A stock is a means by which the average person can purchase a company by dividing its purchase price into shares small enough to be accessibly priced for everyone.
A When the company makes a profit, the whole profit, or some of it, is divided up among everyone who has a share. These payments are called dividends stock is a proportional ownership interest in a company. Or, in simplest terms, a stock is a portion of the value of a company. When you buy stock in a company, you are actually purchasing a piece of that company.
But not all companies pay dividend. They may decide to put the earning back to expanding their business.
So how do you make money? Say today you buy the stock for 2 dollar a unit and end of this year it is about 4 dollar in market price, you can sell and make a profit.
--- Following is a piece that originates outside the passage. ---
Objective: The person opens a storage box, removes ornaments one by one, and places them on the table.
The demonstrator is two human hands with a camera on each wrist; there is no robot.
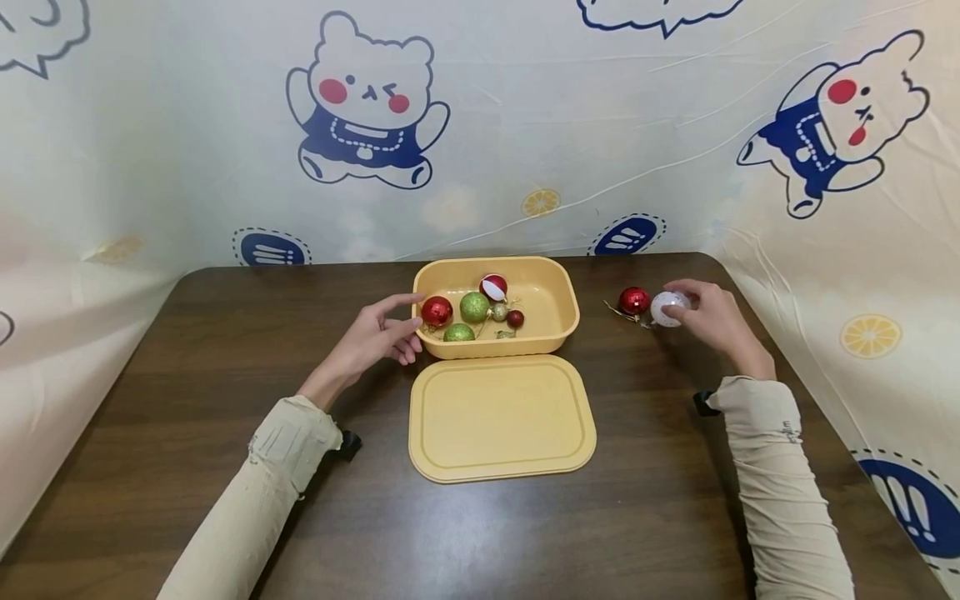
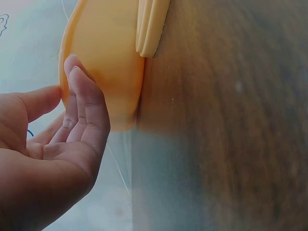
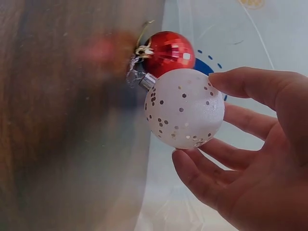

It is a game of supply and demand and nothing fancy. It is very dynamic in nature and controlled by many factors and the effects are almost immediate.
What are the kinds of stock?
- Blue Chip Stock.
A share of one of the most established and financially secure companies in the country. Example will be Tenaga Nasional Berhad. It has a large asset value and backed by the government if anything happens. It also means very slow growth.
- Secondary Stock.
A share of a company with substantial backing that is not quite considered blue chip.
- Income Stock.
A stock that is usually characterized by its issuing company’s focus on providing higher dividends.
- Growth Stock.
The stock of a company that is still small but is believed by its shareholders to have great growth potential.
- Penny Stock.
A highly speculative stock in a company with little or no real value other than its uncertain growth potential. Many IT companies during the IT bubble period are penny stocks. Many have no office and just a domain or a concept that might have growth. It has virtually no asset but the potential is subjected to speculation.
The Two Main Issues of Stock
In addition to the unofficial kinds of stocks just discussed, the market has two issues of stock to accommodate different types of investors: common stock and preferred stock. As a very general rule, the benefits of common stock tend to be more geared for individual investors while those of preferred stock tend to be more geared to the needs of institutional investors such as pension funds, mutual funds, and banks.
Common Stock
Aptly named, common stock is the one most people think of when they hear the word stock. It’s also the kind of stock most widely bought and sold, or in investor lingo—traded.
Preferred Stock
Preferred stock is different from common stock in that preferred stock owners get their dividend payments before the common stock owners. Also, should the company go out of business, preferred stock owners get paid their share of whatever’s left before the owners of common stock get paid.
Then why people do not buy preferred stock? It is because companies do not issue preferred stock before they issue common stock.